Gender Women Women in their 30s have substantially higher incomes today than their counterparts did in their parents' generation. Between 1974 and 2004, average income for women in their 30s has increased almost fourfold.
Geographic effects In addition to the generally accepted factors of gender, race, and education, the geography of an individual's upbringing also affects his or her future family income. Understanding the impact of geography on intergenerational income mobility is crucial for comprehensively addressing socioeconomic inequality and promoting economic opportunity across different regions. Policymakers, economists, and social scientists can use these insights to design targeted interventions and policies aimed at reducing inequality and fostering
social mobility. Moreover, recognizing the influence of geography on income mobility underscores the broader structural determinants of socioeconomic outcomes, emphasizing the importance of addressing disparities in access to resources, quality education, housing affordability, and economic opportunities across various geographical areas. According to a 2015 study by Rothwell and
Massey, geography and neighborhood conditions do have an impact on intergenerational income mobility. The study found that the influence of neighborhood income on future earnings was about half that of parents' income. It is estimated that if someone born in a lower-class neighborhood grew up in an upper-class neighborhood, their household income would increase by $635,000. These effects become larger when income is adjusted for regional
purchasing power, with the neighborhood effect being two-thirds as large as the parental income effect and the lifetime income difference increasing to $910,000. The study considered the impact of housing costs and local government regulations on community quality. Geographic factors as defined by the authors include price growth at national level and hometowns level, differences in house prices between regions, and geographic location. The paper notes that national house price growth may be higher or lower than hometowns price growth, and the differences between regions can be large. It also shows that geography can capture unobserved differences between regions, such as proximity to the coast, weather, proximity to the Mexican border, a history of slavery, or the fact that Western states have a higher proportion of immigrants. In terms of neighborhood conditions, class segregation, average home values, and housing market conditions are included to examine their impact on intergenerational income mobility. To distinguish the effects of
endogenous variables such as education from geographical or neighborhood factors, the authors employ a sophisticated approach. They controlled for individual and household characteristics, including education, and combined metropolitan-level variables to account for regional context and house prices. In doing so, they aim to isolate and measure the specific effects of geographic and community conditions on intergenerational income mobility.

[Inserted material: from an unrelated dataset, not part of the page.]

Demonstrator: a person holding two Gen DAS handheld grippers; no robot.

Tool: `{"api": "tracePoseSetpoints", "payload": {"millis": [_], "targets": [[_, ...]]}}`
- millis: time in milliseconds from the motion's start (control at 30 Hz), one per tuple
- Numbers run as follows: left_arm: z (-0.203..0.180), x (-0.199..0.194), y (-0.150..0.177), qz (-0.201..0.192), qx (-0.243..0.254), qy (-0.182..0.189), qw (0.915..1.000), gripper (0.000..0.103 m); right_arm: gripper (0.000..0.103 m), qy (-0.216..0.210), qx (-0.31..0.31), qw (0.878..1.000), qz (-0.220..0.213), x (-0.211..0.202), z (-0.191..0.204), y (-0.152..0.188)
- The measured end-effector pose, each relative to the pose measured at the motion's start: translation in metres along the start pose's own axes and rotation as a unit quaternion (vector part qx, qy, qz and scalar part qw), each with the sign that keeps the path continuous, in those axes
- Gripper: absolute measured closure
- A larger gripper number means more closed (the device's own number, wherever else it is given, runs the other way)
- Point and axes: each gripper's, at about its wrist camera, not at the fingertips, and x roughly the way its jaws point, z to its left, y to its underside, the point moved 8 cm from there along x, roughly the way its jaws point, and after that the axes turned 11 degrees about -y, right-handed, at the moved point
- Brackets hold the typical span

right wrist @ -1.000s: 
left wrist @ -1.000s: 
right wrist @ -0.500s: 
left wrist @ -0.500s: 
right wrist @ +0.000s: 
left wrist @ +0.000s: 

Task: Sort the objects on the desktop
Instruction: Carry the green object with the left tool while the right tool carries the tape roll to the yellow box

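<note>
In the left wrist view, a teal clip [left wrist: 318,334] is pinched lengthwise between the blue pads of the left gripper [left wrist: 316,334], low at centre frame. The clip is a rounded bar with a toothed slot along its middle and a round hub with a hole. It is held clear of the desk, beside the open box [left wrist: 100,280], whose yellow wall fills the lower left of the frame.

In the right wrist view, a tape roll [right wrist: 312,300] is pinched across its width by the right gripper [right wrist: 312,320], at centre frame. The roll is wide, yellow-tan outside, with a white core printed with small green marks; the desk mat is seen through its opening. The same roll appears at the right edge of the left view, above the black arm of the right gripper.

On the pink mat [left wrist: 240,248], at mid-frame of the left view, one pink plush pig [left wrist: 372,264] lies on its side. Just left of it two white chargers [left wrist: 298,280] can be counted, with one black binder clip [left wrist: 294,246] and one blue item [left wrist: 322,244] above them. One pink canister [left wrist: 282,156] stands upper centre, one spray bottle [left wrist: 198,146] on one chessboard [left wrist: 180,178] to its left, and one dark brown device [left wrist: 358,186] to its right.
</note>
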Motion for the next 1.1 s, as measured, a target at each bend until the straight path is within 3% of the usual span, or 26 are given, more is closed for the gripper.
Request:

Race Average income for both
White and
Black families has increased since the 1970s. However, average income for White families in their 30s has increased from $50,000 to $60,000 from 1975 to 2005, compared to an increase from $32,000 to $35,000 for Black families of the same age over the same period.
Education It is a widespread belief that there is a strong correlation between obtaining an education and increasing one's economic mobility. In the United States, the education system has always been considered the most effective and equal process for all individuals to improve one's economic standing. Despite the increasing availability to education for all, family background continues to play a huge role in determining economic success. To individuals who do not have or cannot obtain an education, the greater overall levels of education can act as a barrier, increasing their chance of being left behind at the bottom of the economic or income ladder. In this regard, education policy that allocates high ability students from lower social economic background to quality schools can have a large impact on economic mobility. Studies have shown that education and family background has a great effect on economic mobility across generations. Family background or one's
socioeconomic status affects the likelihood that students will graduate from high school or college, what type of college or institution they will attend, and how likely they are to graduate and complete a degree. According to studies, when split into income quintiles including the bottom, second, middle, fourth and top, adult children without a college degree and with parents in the bottom quintile remained in the bottom quintile. But if the adult children did have a college degree, there was only a 16% chance that they would remain at the bottom of the quintile. Therefore, it was proven that education provided an increase in economic status and mobility for poorer families. Not only does obtaining a college degree make it much more likely for individuals to make it to the top two quintiles, education helps those who were born in the top quintiles to remain in the top quintiles. Therefore, hard work and increasing education from those who are born into the lower quintiles can boost economic status and help them move ahead, but children born into wealthier families do seem to have the advantage. Considering that inflation rates have not kept up with increasing tuition rates, disadvantaged families have a much harder time affording college. Especially considering the increased competition for college admittances at public schools, students from lower economic quintiles are at an even greater disadvantage.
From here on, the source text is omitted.